Magnetotaxis in Prokaryotes

Abstract

Abstract Magnetotaxis refers to the behaviour of some motile, aquatic, bacteria that orient and swim along magnetic field lines. These microorganisms, called magnetotactic bacteria (MTB), contain intracellular structures known as magnetosomes, which are nano‐sized, magnetic, iron‐mineral crystals, each enveloped by a biological (phospholipid bilayer) membrane. Magnetosomes are usually arranged in chains within the cell, providing it with a permanent magnetic dipole moment that facilitates location and retention in the cell's preferred habitat at or below the oxic–anoxic interface in the water column or sediment. Although all MTB are motile by means of flagella and have a cell wall structure characteristic of Gram‐negative bacteria, their diversity is reflected by the large number of different morphotypes found in environmental samples of water or sediment, and by phylogenetic analysis of both cultured and uncultured organisms. Key Concepts: Prokaryotes (bacteria), like eukaryotes, internally compartmentalise and contain organelles. The prokaryotic flagellum rotates clockwise and counter clockwise thereby propelling the cell during swimming. Magnetotaxis is bacterial motility directed by a magnetic field. Magnetotactic bacteria contain intracellular, nano‐scale, membrane‐enveloped, magnetic iron‐mineral crystals called magnetosomes.

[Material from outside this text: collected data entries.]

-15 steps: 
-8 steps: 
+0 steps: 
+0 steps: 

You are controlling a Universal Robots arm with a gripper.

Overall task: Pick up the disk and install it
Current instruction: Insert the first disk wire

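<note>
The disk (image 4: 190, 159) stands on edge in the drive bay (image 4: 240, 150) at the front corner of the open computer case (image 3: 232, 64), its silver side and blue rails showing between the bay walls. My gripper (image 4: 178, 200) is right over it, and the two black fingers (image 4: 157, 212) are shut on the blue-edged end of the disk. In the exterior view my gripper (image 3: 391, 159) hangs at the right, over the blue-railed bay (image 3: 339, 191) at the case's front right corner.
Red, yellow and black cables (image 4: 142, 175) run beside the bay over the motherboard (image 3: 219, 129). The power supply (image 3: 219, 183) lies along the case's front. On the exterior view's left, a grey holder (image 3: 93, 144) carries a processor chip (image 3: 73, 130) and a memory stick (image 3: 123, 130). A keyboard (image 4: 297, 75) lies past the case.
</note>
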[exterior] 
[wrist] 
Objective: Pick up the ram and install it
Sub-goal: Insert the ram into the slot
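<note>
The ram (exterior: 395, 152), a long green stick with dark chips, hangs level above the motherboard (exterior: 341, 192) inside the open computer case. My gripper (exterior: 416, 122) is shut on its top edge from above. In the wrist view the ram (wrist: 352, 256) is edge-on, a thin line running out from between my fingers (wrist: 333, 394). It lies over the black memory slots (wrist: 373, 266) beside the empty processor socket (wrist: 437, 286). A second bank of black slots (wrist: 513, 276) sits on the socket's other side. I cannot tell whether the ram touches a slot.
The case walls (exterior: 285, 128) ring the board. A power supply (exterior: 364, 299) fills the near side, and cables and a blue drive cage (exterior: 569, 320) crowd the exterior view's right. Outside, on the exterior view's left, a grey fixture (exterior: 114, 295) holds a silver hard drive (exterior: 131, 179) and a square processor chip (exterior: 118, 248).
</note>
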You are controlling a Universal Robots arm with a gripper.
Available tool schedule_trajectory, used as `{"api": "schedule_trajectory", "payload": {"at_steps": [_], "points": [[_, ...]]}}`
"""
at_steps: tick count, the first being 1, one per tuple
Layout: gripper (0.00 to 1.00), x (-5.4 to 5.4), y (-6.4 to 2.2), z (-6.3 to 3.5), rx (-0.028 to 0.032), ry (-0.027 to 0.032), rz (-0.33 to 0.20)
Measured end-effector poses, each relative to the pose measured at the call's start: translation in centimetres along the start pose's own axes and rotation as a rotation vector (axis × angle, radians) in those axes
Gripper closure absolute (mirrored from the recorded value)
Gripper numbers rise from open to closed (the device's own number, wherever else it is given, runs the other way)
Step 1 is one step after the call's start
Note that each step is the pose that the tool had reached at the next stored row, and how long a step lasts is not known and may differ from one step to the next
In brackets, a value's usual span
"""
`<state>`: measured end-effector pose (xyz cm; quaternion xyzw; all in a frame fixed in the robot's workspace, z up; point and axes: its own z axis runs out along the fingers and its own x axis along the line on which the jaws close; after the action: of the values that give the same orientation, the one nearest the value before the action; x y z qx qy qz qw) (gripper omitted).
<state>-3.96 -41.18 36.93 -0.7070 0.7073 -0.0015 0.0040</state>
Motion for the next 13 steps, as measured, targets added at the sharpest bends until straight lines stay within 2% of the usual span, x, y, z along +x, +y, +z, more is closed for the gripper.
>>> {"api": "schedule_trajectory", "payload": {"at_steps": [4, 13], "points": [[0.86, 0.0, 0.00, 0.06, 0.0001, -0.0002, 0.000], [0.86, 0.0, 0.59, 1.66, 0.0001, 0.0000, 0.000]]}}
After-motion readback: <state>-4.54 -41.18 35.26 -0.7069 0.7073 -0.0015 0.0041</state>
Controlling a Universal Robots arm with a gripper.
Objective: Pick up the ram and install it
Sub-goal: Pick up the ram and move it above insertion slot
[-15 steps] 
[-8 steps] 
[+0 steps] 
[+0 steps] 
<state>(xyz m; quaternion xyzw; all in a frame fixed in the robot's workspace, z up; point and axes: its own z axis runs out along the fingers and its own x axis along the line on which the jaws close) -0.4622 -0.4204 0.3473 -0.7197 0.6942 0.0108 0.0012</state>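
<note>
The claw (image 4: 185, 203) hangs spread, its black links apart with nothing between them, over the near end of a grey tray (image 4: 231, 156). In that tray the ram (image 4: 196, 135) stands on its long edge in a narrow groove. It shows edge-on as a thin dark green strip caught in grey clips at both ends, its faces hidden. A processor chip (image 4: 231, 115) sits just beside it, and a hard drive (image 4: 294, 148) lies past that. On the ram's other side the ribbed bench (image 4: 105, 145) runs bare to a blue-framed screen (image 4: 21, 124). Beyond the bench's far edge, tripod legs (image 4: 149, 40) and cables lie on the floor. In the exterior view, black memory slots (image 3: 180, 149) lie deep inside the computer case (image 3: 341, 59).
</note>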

Magnetosomes impart a permanent magnetic dipole moment to cells of magnetotactic bacteria causing them to behave as miniature, motile, compass needles. Magnetotaxis works in conjunction with aerotaxis to increase energy transduction in magnetotactic bacteria. Genes for magnetosome formation are clustered in a region of the genomes of magnetotactic bacteria known as a magnetosome gene or genomic island. Magnetotactic bacteria are important in the cycling of a number of important elements including carbon, iron, nitrogen and sulfur.